What is required
With the images excluded, set down every line of the listing below exactly.

Data extract
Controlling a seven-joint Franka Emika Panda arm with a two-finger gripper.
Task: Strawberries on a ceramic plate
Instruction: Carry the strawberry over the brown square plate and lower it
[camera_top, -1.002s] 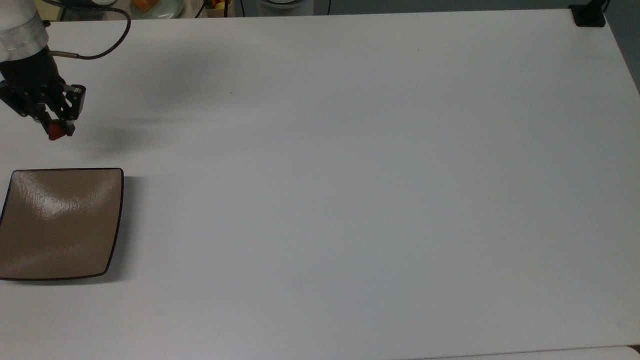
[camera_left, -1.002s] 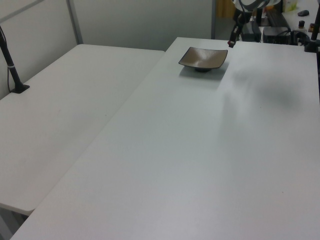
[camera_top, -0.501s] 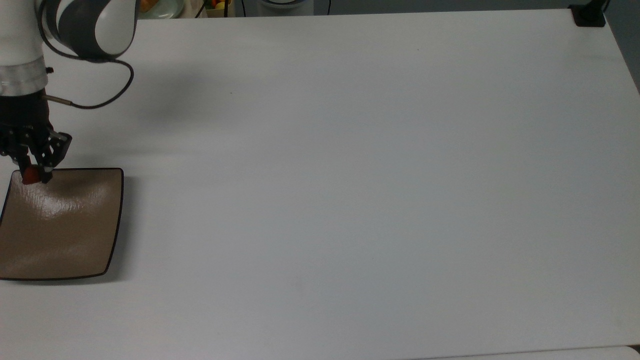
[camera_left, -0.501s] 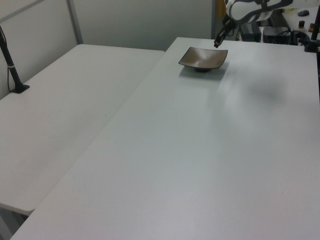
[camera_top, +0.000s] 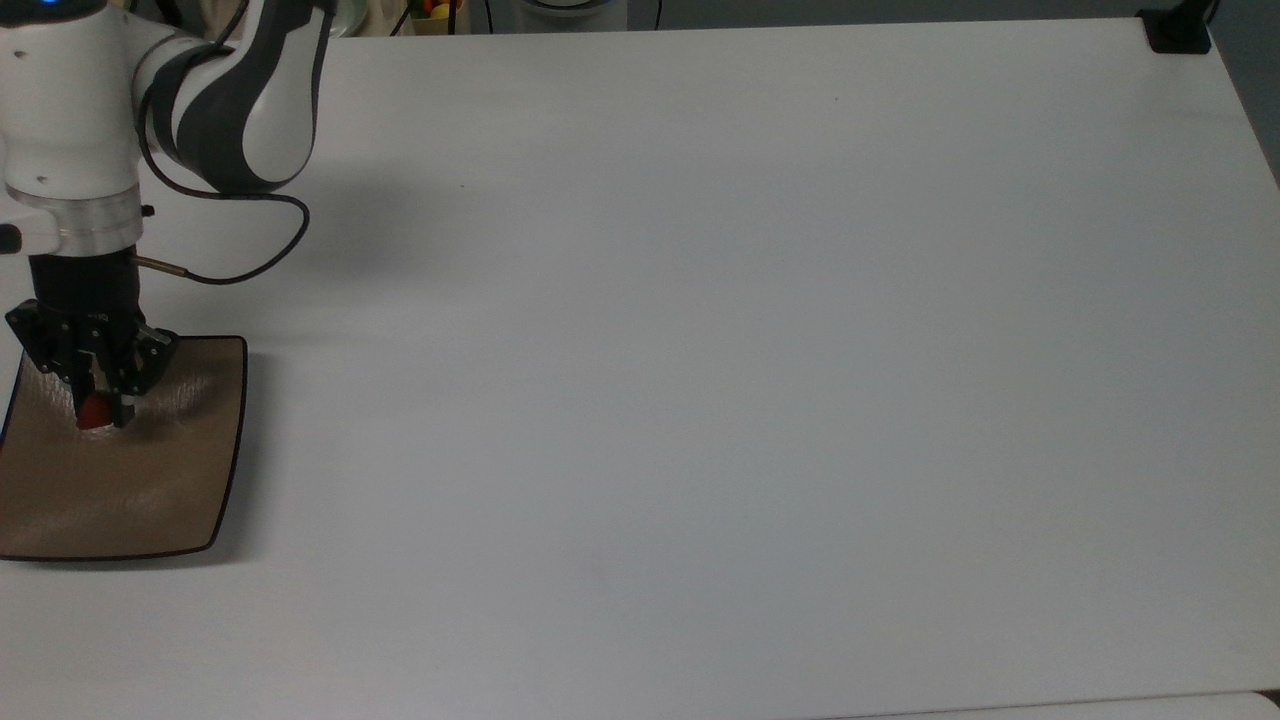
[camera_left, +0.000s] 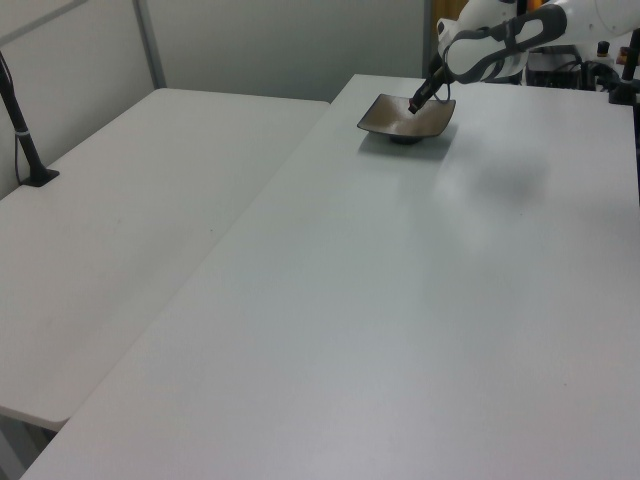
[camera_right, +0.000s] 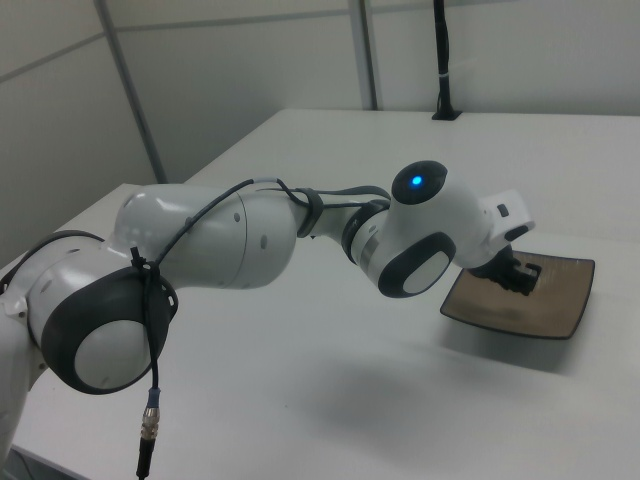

Result of this exercise
Controlling a seven-joint Franka Emika Panda arm with a two-finger gripper.
Task: Strawberries on a ceramic plate
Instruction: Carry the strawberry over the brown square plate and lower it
[camera_top, -1.002s] 
[camera_left, -1.002s] 
[camera_top, -0.501s] 
[camera_left, -0.501s] 
[camera_top, +0.000s] 
[camera_left, +0.000s] 
[camera_right, +0.000s] 

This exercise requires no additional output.